Paula, sentada en una tumbona en el patio de atrás, lanzaba subrepticias miradas a Pedro, que estaba tendido en una hamaca, a su lado. Estaba segura de que fingía dormir. Pero no sabía por qué. Había estado cabizbajo y distante desde que habían vuelto de la visita a su antigua casa, el día anterior. Ella se sintió aliviada cuando se marchó al concierto de Joaquín. Pero, fuera lo que fuera lo que preocupaba a Ricky, no parecía haberlo resuelto a su regreso, pues se había pasado casi toda la noche fuera, en el patio. Paula lo sabía porque había mirado varias veces por la ventana y lo había visto sentado justo donde estaba en ese momento, con una botella de cerveza en la mesa que había a su lado. Cuando había salido al patio a primera hora de la mañana, la botella seguía allí.

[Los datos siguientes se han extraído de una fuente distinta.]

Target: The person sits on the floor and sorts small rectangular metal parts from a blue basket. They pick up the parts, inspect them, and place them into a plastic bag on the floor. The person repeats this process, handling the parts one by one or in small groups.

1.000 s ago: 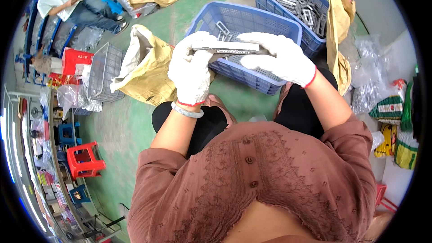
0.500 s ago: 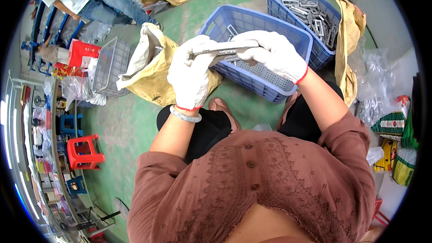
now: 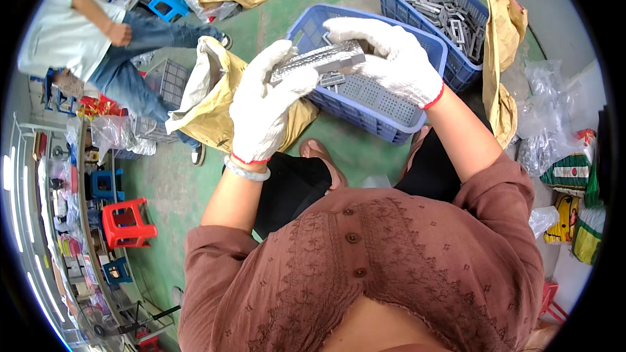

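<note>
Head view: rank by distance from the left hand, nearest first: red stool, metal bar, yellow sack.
1. Metal bar: in the left hand itself, reaching toward the right.
2. Yellow sack: just past that hand, to its left.
3. Red stool: well off to the left, lower in the picture, on the floor.

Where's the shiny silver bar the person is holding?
In the head view, the silver bar is above centre, held between the left hand and right hand, with the nearer blue basket behind it.
</note>
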Demonstrator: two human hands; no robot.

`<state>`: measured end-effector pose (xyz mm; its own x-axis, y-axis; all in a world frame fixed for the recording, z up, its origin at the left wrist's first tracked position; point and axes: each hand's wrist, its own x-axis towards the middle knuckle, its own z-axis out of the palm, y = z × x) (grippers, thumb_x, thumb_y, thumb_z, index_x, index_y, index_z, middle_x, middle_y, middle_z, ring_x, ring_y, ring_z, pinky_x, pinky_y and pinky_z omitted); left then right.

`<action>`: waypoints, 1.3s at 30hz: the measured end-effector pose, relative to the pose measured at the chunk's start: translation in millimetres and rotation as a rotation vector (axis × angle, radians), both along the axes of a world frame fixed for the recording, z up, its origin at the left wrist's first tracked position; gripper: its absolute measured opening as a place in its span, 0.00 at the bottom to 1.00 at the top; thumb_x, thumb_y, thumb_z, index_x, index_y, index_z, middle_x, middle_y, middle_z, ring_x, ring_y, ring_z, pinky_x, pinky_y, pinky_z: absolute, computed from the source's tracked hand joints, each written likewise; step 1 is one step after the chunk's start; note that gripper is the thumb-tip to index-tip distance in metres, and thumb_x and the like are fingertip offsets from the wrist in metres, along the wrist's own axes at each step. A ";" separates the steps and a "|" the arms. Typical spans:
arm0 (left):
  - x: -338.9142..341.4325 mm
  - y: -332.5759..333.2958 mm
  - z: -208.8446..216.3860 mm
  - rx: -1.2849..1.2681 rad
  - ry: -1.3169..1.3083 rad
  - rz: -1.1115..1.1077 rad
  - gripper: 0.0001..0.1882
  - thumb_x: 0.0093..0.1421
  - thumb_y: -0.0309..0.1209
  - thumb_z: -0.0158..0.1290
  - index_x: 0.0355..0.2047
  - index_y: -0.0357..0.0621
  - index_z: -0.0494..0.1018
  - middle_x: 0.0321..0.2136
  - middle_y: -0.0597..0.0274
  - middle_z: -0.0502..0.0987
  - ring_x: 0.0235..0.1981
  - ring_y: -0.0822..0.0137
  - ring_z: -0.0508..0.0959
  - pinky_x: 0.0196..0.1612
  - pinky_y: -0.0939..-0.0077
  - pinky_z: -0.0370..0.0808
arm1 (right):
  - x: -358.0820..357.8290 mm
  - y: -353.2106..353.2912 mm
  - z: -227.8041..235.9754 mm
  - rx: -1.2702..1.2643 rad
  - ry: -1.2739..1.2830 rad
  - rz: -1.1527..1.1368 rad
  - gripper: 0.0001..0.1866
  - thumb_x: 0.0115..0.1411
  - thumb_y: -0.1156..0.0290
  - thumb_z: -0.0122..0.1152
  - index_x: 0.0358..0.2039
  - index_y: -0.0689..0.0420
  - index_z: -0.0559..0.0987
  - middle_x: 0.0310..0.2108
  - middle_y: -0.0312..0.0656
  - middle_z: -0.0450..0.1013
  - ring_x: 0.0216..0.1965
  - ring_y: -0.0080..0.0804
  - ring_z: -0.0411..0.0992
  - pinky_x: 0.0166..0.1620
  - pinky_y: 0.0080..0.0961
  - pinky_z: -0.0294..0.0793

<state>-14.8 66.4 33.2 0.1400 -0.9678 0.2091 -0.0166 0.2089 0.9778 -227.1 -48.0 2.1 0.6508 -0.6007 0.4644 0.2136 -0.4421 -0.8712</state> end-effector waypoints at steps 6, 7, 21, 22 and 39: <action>-12.5 -2.9 -3.9 -0.015 0.000 -0.008 0.25 0.60 0.20 0.56 0.58 0.31 0.66 0.52 0.51 0.73 0.50 0.63 0.77 0.53 0.70 0.76 | -5.5 2.3 -11.9 0.175 -0.162 0.053 0.36 0.60 0.75 0.63 0.68 0.57 0.62 0.58 0.49 0.69 0.54 0.32 0.71 0.51 0.30 0.77; -11.0 -4.0 -6.2 0.000 0.023 -0.017 0.25 0.61 0.20 0.55 0.58 0.30 0.66 0.52 0.51 0.73 0.50 0.62 0.77 0.53 0.69 0.76 | -5.9 2.2 -13.1 0.186 -0.178 0.053 0.35 0.60 0.75 0.63 0.67 0.57 0.62 0.58 0.49 0.69 0.53 0.32 0.72 0.51 0.30 0.78; -14.3 0.2 2.1 0.039 -0.099 -0.008 0.28 0.57 0.21 0.62 0.58 0.31 0.67 0.48 0.52 0.75 0.46 0.66 0.78 0.49 0.74 0.78 | -9.6 2.3 -22.5 0.323 -0.216 0.110 0.30 0.58 0.81 0.54 0.63 0.61 0.67 0.54 0.49 0.72 0.49 0.36 0.75 0.49 0.32 0.79; -13.1 -0.2 0.7 0.032 -0.083 -0.021 0.30 0.56 0.22 0.63 0.58 0.31 0.66 0.49 0.53 0.75 0.47 0.66 0.78 0.50 0.74 0.77 | -9.5 2.6 -23.8 0.315 -0.227 0.104 0.30 0.58 0.81 0.54 0.63 0.61 0.67 0.53 0.49 0.72 0.49 0.36 0.76 0.50 0.32 0.79; -9.5 8.2 -0.3 0.047 0.014 -0.027 0.22 0.64 0.23 0.55 0.57 0.30 0.67 0.47 0.53 0.77 0.43 0.65 0.80 0.46 0.71 0.81 | -4.1 7.0 -22.1 0.080 0.060 -0.142 0.20 0.61 0.72 0.57 0.54 0.59 0.77 0.43 0.42 0.79 0.41 0.24 0.78 0.46 0.25 0.79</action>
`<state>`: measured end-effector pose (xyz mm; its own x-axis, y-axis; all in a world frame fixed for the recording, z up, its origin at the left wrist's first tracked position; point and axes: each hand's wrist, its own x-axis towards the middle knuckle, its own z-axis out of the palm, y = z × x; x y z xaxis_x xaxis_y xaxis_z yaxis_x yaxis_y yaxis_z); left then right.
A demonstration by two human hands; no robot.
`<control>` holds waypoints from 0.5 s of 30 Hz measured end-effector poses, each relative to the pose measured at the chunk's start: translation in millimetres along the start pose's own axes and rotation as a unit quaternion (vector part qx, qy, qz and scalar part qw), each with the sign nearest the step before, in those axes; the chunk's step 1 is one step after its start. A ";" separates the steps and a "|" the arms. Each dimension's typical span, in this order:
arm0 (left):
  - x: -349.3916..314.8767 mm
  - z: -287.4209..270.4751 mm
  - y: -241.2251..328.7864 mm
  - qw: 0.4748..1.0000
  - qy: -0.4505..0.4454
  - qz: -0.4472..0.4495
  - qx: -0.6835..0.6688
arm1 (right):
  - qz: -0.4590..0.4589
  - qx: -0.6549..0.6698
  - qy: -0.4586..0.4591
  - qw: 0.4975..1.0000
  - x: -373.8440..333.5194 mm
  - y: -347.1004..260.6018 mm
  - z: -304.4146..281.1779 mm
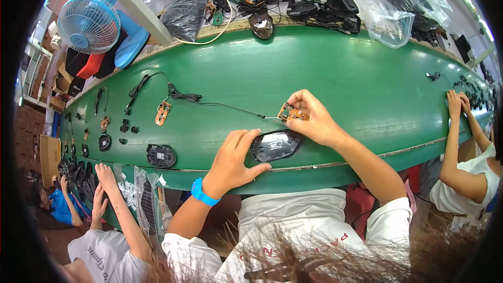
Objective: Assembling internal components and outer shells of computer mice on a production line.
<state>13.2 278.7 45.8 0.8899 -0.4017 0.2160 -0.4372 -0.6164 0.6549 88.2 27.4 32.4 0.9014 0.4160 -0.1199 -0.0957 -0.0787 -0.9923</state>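
Observation:
A black mouse base shell [275, 145] lies inside up near the belt's front edge, with a pale label in its middle. My left hand [233, 158], a blue band at its wrist, straddles the shell's left end, fingers at the far edge and thumb at the near edge. Just beyond the shell, my right hand [316, 121] pinches an orange mouse circuit board [291, 112] between thumb and fingers, raised slightly above the belt. From the board's left side a black cable [230, 107] runs left to a tied bundle [184, 96]. The fingers partly cover the board.
On the green belt [335, 68], to the left, lie another circuit board [163, 112], another base shell [161, 155] and small black parts [124, 125]. Mice, cables and plastic bags [385, 15] line the far ledge. A fan [88, 24] stands far left. Co-workers sit on both sides.

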 end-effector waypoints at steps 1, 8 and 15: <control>-1.3 5.9 0.0 1.000 0.005 0.005 0.003 | -0.002 0.003 -0.007 1.000 0.3 -0.4 0.1; 33.8 54.5 4.6 0.996 0.038 0.075 -0.019 | -0.040 -0.145 0.012 0.988 -12.4 -13.6 -17.4; 50.1 76.3 26.5 0.997 0.067 0.042 -0.020 | -0.068 -0.195 0.025 0.978 -34.1 -25.2 -47.8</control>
<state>36.2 190.7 18.7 0.8615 -0.3543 0.3638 -0.5068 -0.5557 0.6590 80.1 -28.1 63.0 0.9153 0.4021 0.0241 0.1863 -0.3696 -0.9103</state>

—No hace falta que te quedes conmigo como si fuera una niña —le dijo.
Vió que sus labios se movían ligeramente, sin formar ninguna palabra, y lo interpretó como un asentimiento.
—¿Hmm?
— Quiero decir que no hace falta que te preocupes por mí, si te apetece salir.
Él abrió los ojos y la miró.
—¿Quién ha dicho que me apetezca salir?
—Debes de estar un poco aburrido —dijo ella.
—No especialmente.
—Bueno, pues yo sí.
Él se levantó tan rápidamente que Paula pensó que le tomaría la palabra para escapar.
— Tienes razón —dijo, y le tendió la mano—. Vámonos.
—¿Adonde?
— Vamos —dijo él, con un brillo retador en la mirada—. Confía en mí.
Paula se levantó de un salto, sin pensárselo dos veces. Se dijo que su buena disposición era natural. Estaba harta de estar sentada sin hacer nada. La noche anterior había terminado todo el papeleo que Jimena le había llevado. Cualquier cosa que Pedro le ofreciera sería preferible a aquella inactividad. Hizo caso omiso de la vocecilla que le decía que aquel hombre podía tentarla a hacer cosas que, de otra forma, nunca se le hubieran ocurrido. Antes de que pudiera hacerle una sola pregunta, él agarró el bolso de Paula, un bote de bronceador y las gafas de sol de ambos.
—¿Vamos a la playa? —preguntó ella, apresurándose tras él.
—Ya lo verás.
De camino hacia cualquiera que fuese su destino, Pedro se paró ante una tienda de comestibles, entró corriendo y salió con una bolsa.
—La comida —dijo cuando ella lo miró con curiosidad.
Quince minutos después entraron en un embarcadero. Pedro la llevó a lo largo de un muelle hasta que llegaron ante una pequeña barca de pesca. Saltó dentro y le tendió la mano.
—Será tuya, me imagino —dijo ella mientras subía.
—Es de Sergio, pero tengo una llave. Hay cañas de pescar a bordo. Deja que guarde la comida en el frigorífico y zarparemos —en tornó los ojos—. No te marearás, ¿Verdad?
Paula sonrió.
—Ya es un poco tarde para preguntarlo, ¿No crees?
— Sería un poco tarde si estuviéramos en alta mar. Pero aquí todavía hay tenemos opciones.
—Que yo sepa, no me mareo.
—Que tú sepas —repitió él—. ¿Significa eso que nunca has montado en barco?
—Eso mismo —le confirmó ella.
—Bueno, por suerte hoy el mar está como un espejo. No creo que te marees. ¿Sabes nadar?
—En una piscina —dijo ella.
—Te traeré un salvavidas —dijo él resueltamente.
Al cabo de unos minutos, Pedro puso en marcha el motor, quitó las amarras y se alejó del muelle. Paula se quedó de pie junto a la barandilla y contempló cómo desaparecía el embarcadero mientras se adentraban en la bahía. La brisa olía a sal y tal vez a algas o mangles. El beso del aire contra su piel desnuda contrarrestaba el ardor del sol. Cuando estuvieron a aproximadamente una milla de la costa, Pedro apagó el motor. La barca osciló suavemente cuando se sentó junto a Paula.